Following import, we want to check our sequence quality and the number of sequences per sample (read depth). This can be done using qiime demux summarize.

qiime demux summarize \
  --i-data demuxsequences.qza \
  --o-visualization demuxsequences-summary.qzv  

Let's move this file to public so that we can view it on view.qiime2.org.

mv demuxsequences-summary.qzv public/  

We will return to these results in Lesson 3, to determine the parameters for denoising.

Import ASV table

To demonstrate that you can import at later stages in the workflow, let's import a feature table (e.g. ASV count matrix). To import an ASV / OTU table, the table has to be in .biom format. Luckily, there is nice documentation for converting a tab-delimited file to a biom file.
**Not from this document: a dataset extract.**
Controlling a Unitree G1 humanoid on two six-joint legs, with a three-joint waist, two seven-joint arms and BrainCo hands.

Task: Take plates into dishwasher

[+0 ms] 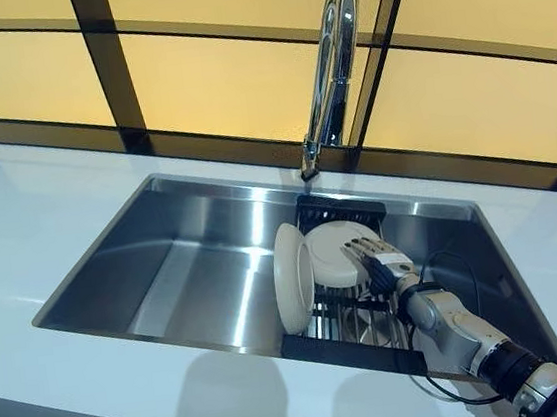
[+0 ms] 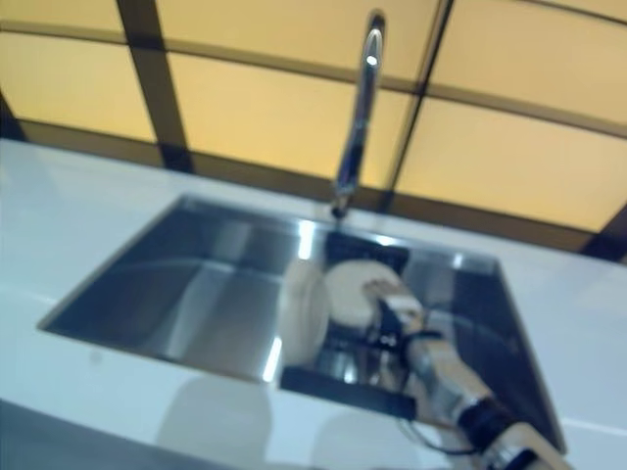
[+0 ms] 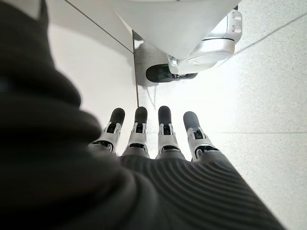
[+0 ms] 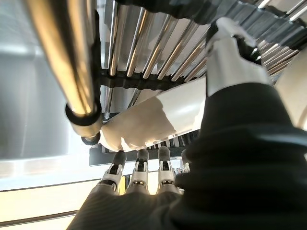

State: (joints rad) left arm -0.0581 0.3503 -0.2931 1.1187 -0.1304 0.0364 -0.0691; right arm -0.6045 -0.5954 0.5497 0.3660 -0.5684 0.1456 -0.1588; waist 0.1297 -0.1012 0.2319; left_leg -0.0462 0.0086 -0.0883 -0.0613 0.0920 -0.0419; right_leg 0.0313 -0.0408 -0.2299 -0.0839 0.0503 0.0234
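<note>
Two cream plates stand in a black dish rack (image 1: 347, 348) in the right part of the steel sink (image 1: 185, 269). One plate (image 1: 293, 277) stands on edge at the rack's left. The other plate (image 1: 330, 250) leans behind it, facing the front. My right hand (image 1: 381, 259) reaches into the sink from the lower right and lies against that plate's right side, fingers straight. In the right wrist view the plate (image 4: 153, 115) shows between the straight fingers (image 4: 139, 167) and the thumb (image 4: 232, 52). My left hand (image 3: 165, 143) shows only in its wrist view, fingers straight, over the floor, holding nothing.
A tall chrome faucet (image 1: 332, 61) rises behind the sink, its spout over the rack. White countertop (image 1: 38, 216) surrounds the sink. A yellow panelled wall with dark frames stands behind. The sink's left half holds nothing.
</note>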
Note: A feature table is the equivalent of an OTU / ASV table in QIIME2.

qiime tools import \
  --input-path /data/feature-table.biom \
  --type 'FeatureTable[Frequency]' \
  --input-format BIOMV210Format \
  --output-path featuretable_ex.qza  

Provenance Tracking

Every qiime2 artifact includes provenance information, which includes things like the unique ID of the artifact(s) used as input, the format, type, method and action, run time, etc.

You can check the uuid (universally unique identifier) of an artifact at any time using qiime tools peek filename.

QIIME2 forum

Lastly, the QIIME2 forum is a fantastic resource to get help with qiime2 plugins or questions related to your workflow or research design. There is also a "best-of-the-forum" tag, which is worth a peruse.